TASK TO COMPLETE → When you print the records below, keep every word exact and leave out the images.

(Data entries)
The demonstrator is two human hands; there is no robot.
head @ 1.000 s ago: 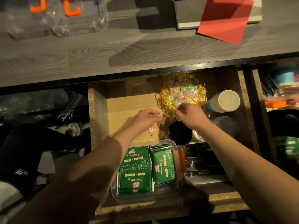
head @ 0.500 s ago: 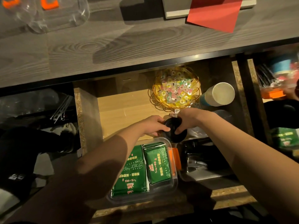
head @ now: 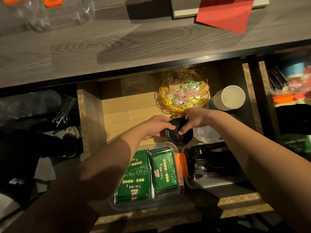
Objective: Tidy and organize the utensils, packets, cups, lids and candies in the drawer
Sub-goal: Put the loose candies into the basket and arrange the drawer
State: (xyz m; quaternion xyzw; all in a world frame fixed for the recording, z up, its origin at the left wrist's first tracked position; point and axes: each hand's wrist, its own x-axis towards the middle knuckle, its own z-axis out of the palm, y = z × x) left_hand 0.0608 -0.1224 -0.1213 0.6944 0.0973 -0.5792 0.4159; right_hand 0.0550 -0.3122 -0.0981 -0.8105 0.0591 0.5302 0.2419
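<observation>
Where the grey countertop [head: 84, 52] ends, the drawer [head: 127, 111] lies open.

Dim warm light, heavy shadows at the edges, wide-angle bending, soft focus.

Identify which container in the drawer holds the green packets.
The clear plastic tray with an orange clip at the drawer's front; the wire basket holds candies, the other tray dark utensils.
</observation>
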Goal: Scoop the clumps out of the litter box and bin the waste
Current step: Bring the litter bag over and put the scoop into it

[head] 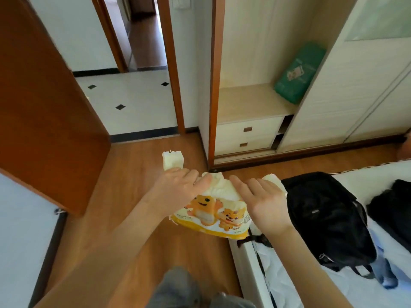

EXERCISE OUTPUT →
The demonstrator is two human hands; there is no robot.
head @ 1.000 s ago: 
head @ 0.500 s ago: 
head @ now: 
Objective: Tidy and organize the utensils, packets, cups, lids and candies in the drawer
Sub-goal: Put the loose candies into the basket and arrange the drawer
State: (xyz m; quaternion xyzw; all in a world frame fixed for the recording, z up, its origin at the left wrist's first tracked position; point and axes: each hand's wrist, its own x-axis towards the middle knuckle, its own z-axis out of the palm, y = z × x) left_hand 0.0608 -0.1224 -0.1213 0.6944 0.0973 -0.5792 0.4159; right_hand 0.0550 -0.3122 -0.0981 -0.8105 0.0591 0.5302 0.2419
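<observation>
Where the grey countertop [head: 84, 52] ends, the drawer [head: 127, 111] lies open.

Dim warm light, heavy shadows at the edges, wide-angle bending, soft focus.

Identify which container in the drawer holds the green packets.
The clear plastic tray with an orange clip at the drawer's front; the wire basket holds candies, the other tray dark utensils.
</observation>
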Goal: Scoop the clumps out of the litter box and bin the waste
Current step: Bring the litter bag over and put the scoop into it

[head] 

Nothing remains to be added to the response.